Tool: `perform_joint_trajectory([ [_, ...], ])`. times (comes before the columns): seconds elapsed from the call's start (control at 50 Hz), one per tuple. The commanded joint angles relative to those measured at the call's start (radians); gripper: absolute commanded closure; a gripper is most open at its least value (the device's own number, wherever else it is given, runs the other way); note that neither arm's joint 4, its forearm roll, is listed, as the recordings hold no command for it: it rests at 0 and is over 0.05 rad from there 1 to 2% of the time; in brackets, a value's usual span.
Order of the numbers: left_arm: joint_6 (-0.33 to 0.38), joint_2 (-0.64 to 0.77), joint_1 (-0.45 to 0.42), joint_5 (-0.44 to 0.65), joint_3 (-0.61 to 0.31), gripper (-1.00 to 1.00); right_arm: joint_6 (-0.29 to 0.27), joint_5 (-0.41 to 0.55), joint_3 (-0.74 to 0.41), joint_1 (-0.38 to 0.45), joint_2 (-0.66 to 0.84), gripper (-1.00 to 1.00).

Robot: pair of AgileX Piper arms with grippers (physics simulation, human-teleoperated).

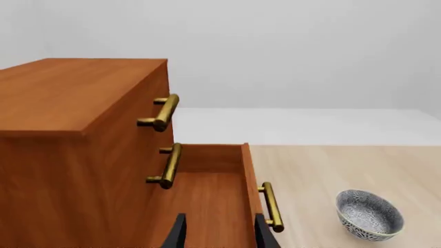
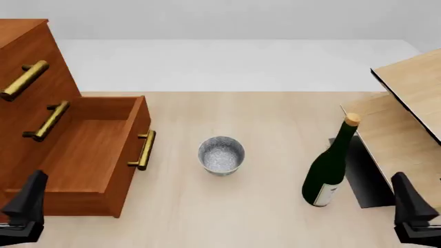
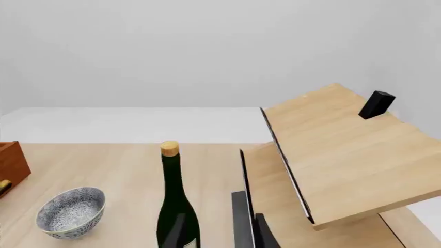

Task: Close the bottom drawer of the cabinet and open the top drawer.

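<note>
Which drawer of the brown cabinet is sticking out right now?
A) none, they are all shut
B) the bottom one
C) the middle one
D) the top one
B: the bottom drawer is pulled out over the table so you can see inside it, while the top drawer and the middle drawer sit flush in the cabinet.

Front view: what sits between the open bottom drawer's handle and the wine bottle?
Only the patterned bowl, standing apart from both bottom drawer and bottle; otherwise bare tabletop, per front view.
</note>
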Motion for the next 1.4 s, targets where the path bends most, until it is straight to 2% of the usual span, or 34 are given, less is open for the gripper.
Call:
perform_joint_trajectory([
  [0.02, 0.009, 0.006, 0.001, -0.021, 0.023, -1.00, 0.001, -0.005, 0.000, 0.004, 0.010, -1.00],
  [0.24, 0.017, 0.038, -0.005, -0.042, 0.023, -1.00, 0.000, -0.005, 0.002, 0.003, 0.005, -1.00],
  [0.26, -0.024, 0.043, 0.010, -0.042, 0.021, -1.00, 0.000, -0.005, 0.002, 0.003, 0.004, -1.00],
  [0.42, 0.003, 0.122, -0.009, -0.084, -0.013, -1.00, 0.003, -0.014, 0.003, -0.003, 0.013, -1.00],
  [0.46, 0.030, 0.144, -0.024, -0.092, -0.018, -1.00, 0.005, -0.019, 0.003, -0.004, 0.018, -1.00],
  [0.52, 0.000, 0.164, -0.032, -0.078, -0.057, -1.00, 0.006, -0.019, 0.003, -0.006, 0.018, -1.00],
  [0.54, -0.034, 0.168, -0.031, -0.064, -0.083, -1.00, 0.006, -0.016, 0.003, -0.007, 0.015, -1.00],
  [0.64, -0.010, 0.231, -0.047, -0.040, -0.164, -1.00, 0.007, -0.007, 0.003, -0.005, 0.006, -1.00],
  [0.74, -0.043, 0.311, -0.055, -0.005, -0.236, -1.00, 0.008, -0.004, 0.003, -0.006, 0.003, -1.00],
  [0.76, -0.104, 0.334, -0.050, 0.005, -0.253, -1.00, 0.008, -0.004, 0.003, -0.007, 0.003, -1.00],
  [0.78, -0.135, 0.396, -0.075, 0.023, -0.289, -1.00, 0.009, -0.004, 0.003, -0.007, 0.004, -1.00],
  [0.8, -0.135, 0.397, -0.075, 0.023, -0.289, -1.00, 0.009, -0.004, 0.003, -0.007, 0.004, -1.00],
  [0.82, -0.058, 0.421, -0.111, 0.055, -0.334, -1.00, 0.009, -0.004, 0.003, -0.006, 0.004, -1.00],
  [0.84, -0.059, 0.448, -0.109, 0.058, -0.340, -1.00, 0.009, -0.005, 0.003, -0.006, 0.004, -1.00],
  [0.92, -0.089, 0.558, -0.123, 0.085, -0.388, -1.00, 0.008, -0.006, 0.003, -0.006, 0.005, -1.00],
  [0.96, -0.139, 0.597, -0.154, 0.111, -0.424, -1.00, 0.010, -0.012, 0.003, -0.010, 0.009, -1.00],
  [1.0, -0.117, 0.623, -0.149, 0.123, -0.441, -1.00, 0.010, -0.014, 0.003, -0.011, 0.011, -1.00],
  [1.06, -0.146, 0.677, -0.169, 0.140, -0.475, -1.00, 0.009, -0.019, 0.003, -0.012, 0.016, -1.00],
  [1.16, -0.206, 0.756, -0.251, 0.157, -0.503, -1.00, 0.008, -0.025, 0.003, -0.011, 0.022, -1.00],
  [1.18, -0.239, 0.777, -0.276, 0.159, -0.506, -1.00, 0.008, -0.024, 0.003, -0.010, 0.021, -1.00],
  [1.24, -0.209, 0.792, -0.285, 0.171, -0.525, -1.00, 0.008, -0.023, 0.003, -0.011, 0.020, -1.00],
  [1.3, -0.270, 0.822, -0.288, 0.189, -0.546, -1.00, 0.008, -0.022, 0.003, -0.011, 0.019, -1.00],
  [1.34, -0.345, 0.851, -0.302, 0.199, -0.550, -1.00, 0.008, -0.020, 0.003, -0.011, 0.018, -1.00],
  [1.4, -0.371, 0.873, -0.323, 0.216, -0.559, -1.00, 0.008, -0.012, 0.003, -0.008, 0.010, -1.00],
])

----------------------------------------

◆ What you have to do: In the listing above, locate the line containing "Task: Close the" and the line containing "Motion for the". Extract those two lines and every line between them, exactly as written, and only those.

◆ Answer to this task:
Task: Close the bottom drawer of the cabinet and open the top drawer.

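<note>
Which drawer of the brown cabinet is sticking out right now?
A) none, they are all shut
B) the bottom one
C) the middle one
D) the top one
B: the bottom drawer is pulled out over the table so you can see inside it, while the top drawer and the middle drawer sit flush in the cabinet.

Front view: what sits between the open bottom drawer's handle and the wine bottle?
Only the patterned bowl, standing apart from both bottom drawer and bottle; otherwise bare tabletop, per front view.
</note>
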Motion for the next 1.4 s, targets where the path bends most, until it is straight to 2% of the usual span, or 34 are given, less is open for the gripper.

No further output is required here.